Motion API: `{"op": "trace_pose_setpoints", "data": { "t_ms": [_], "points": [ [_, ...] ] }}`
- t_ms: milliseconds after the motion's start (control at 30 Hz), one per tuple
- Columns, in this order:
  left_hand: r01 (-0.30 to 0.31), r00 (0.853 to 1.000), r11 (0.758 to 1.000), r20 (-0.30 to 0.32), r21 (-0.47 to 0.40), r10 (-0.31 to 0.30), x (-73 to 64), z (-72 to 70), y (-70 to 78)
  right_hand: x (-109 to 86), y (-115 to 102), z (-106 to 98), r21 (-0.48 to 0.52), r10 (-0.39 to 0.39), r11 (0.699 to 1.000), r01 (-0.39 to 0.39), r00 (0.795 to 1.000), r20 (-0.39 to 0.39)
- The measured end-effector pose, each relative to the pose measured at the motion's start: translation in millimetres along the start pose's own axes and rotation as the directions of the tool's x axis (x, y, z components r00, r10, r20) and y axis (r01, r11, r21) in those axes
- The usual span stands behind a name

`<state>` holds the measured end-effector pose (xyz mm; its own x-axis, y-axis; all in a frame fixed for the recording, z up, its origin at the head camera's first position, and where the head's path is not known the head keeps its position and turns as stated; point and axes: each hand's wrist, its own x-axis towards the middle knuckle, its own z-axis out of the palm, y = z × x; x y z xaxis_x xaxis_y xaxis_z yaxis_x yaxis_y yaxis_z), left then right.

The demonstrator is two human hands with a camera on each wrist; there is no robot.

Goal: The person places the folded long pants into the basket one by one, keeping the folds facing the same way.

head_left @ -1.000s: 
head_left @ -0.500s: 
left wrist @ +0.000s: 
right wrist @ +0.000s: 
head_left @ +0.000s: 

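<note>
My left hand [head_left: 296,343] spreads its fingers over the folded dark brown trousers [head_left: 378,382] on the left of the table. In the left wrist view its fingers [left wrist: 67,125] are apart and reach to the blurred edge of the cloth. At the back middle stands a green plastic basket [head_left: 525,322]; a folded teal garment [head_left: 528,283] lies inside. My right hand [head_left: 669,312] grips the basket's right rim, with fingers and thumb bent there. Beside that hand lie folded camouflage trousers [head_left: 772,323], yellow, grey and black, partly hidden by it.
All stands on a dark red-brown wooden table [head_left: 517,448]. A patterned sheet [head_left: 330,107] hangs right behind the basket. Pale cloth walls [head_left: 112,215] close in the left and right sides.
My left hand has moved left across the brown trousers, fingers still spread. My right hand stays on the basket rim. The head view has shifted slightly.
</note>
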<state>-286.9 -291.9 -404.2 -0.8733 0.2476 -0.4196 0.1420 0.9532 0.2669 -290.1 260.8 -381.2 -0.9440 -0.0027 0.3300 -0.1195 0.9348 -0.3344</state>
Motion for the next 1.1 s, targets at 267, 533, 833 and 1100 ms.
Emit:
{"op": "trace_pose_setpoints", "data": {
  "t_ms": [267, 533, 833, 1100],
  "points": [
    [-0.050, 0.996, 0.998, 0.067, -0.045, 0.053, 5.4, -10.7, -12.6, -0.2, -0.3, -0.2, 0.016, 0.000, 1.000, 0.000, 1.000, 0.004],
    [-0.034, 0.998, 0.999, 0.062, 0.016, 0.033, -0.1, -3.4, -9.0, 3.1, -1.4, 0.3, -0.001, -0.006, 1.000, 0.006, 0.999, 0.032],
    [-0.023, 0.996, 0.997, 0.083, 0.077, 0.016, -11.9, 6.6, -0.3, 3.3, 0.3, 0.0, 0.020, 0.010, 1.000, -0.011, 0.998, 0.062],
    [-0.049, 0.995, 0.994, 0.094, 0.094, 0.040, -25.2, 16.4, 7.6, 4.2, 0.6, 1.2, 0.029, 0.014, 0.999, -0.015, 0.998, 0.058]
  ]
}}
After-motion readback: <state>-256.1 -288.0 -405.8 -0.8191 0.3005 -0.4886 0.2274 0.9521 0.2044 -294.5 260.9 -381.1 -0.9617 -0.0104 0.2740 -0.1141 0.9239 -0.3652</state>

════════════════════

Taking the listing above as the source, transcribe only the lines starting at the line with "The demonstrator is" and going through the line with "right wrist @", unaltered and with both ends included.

The demonstrator is two human hands with a camera on each wrist; there is no robot.

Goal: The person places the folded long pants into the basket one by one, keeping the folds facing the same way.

head_left @ -1.000s: 
head_left @ -0.500s: 
left wrist @ +0.000s: 
right wrist @ +0.000s: 

No part of the answer remains open.